• [Brief]: The whole of the data is to be returned without a single change.

• [Data extract]:
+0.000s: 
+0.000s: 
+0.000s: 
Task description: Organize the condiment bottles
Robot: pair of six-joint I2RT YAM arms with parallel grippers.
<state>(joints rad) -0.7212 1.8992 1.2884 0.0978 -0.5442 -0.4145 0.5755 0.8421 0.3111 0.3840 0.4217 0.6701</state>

• [Response area]:
+0.000s: 
+0.000s: 
+0.000s: 
Task description: Organize the condiment bottles
Robot: pair of six-joint I2RT YAM arms with parallel grippers.
<state>(joints rad) -0.7212 1.8992 1.2884 0.0978 -0.5442 -0.4145 0.5755 0.8421 0.3111 0.3840 0.4217 0.6701</state>

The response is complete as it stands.